In 1932 Congress passed the Norris-LaGuardia Act, 29 U.S.C. §§ 101-115. The statute reflected the desire of Congress to protect the rights of laboring men to organize and bargain collectively, and to correct perceived existing abuses of injunctive remedies in labor disputes. Marine Cooks & Stewards, AFL v. Panama S.S. Co., 362 U.S. 365, 370, 4 L. Ed. 2d 797, 80 S. Ct. 779 (1960), rehearing den., 363 U.S. 809, 4 L. Ed. 2d 1151, 80 S. Ct. 1235 ; Brotherhood of R.R. Trainmen v. Chicago R. & I. R. Co., 353 U.S. 30, 40, 1 L. Ed. 2d 622, 77 S. Ct. 635 (1957), rehearing den., 353 U.S. 948, 1 L. Ed. 2d 857, 77 S. Ct. 823 . Thus § 1 of the Act, 29 U.S.C.0 § 101, PROVIDES THAT "NO COURT OF THE United States... shall have jurisdiction to issue any restraining order or temporary or permanent injunction in a case involving or growing out of a labor dispute except in strict conformity" with the Act's provisions. The two principal provisions implementing this policy are § 4, 29 U.S.C. § 104, and § 7, 29 U.S.C. § 107. Their respective functions are summarized in United States Steel Corp. v.
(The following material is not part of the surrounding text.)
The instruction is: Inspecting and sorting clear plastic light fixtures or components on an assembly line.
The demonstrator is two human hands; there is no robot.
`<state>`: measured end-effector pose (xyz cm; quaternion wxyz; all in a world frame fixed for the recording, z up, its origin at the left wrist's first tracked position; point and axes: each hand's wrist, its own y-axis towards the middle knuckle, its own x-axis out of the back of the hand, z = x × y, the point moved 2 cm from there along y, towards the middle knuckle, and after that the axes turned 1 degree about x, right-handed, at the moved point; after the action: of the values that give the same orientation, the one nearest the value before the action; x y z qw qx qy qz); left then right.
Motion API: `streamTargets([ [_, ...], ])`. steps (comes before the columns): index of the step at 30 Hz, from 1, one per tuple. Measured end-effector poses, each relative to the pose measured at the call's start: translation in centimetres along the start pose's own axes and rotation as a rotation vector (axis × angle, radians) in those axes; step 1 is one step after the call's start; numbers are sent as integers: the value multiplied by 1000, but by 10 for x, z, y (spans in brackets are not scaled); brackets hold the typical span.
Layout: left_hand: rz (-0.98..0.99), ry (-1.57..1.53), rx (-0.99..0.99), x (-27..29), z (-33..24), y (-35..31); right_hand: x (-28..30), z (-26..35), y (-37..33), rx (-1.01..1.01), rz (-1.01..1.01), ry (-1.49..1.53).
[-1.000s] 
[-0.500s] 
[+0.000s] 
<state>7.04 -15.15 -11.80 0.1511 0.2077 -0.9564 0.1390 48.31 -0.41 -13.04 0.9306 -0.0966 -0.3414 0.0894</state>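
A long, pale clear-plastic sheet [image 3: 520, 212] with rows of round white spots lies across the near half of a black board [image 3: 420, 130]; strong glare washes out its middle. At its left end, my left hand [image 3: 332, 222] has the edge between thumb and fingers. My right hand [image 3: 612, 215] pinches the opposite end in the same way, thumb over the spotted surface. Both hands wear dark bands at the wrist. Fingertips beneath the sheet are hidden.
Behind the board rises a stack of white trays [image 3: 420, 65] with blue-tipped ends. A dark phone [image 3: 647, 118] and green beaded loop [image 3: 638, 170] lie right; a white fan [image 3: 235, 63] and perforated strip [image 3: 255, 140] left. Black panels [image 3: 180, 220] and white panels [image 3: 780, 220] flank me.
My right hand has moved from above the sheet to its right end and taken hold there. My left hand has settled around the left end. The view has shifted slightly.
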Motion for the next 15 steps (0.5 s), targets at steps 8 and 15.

United Mine Workers of America, 456 F.2d 483, 487 (3rd Cir. 1972), cert. den., 408 U.S. 923, 33 L. Ed. 2d 334, 92 S. Ct. 2492 :
The thrust of § 4 of the Norris-LaGuardia Act is quite different from that of § 7. The former is a list of injunctive orders which the federal district courts are flatly prohibited from entering. The latter is essentially a procedural section. It prohibits the entry of an injunction growing out of a labor dispute
"except after hearing the testimony of witnesses in open court (with opportunity for cross-examination) in support of the allegations of a complaint made under oath, and ...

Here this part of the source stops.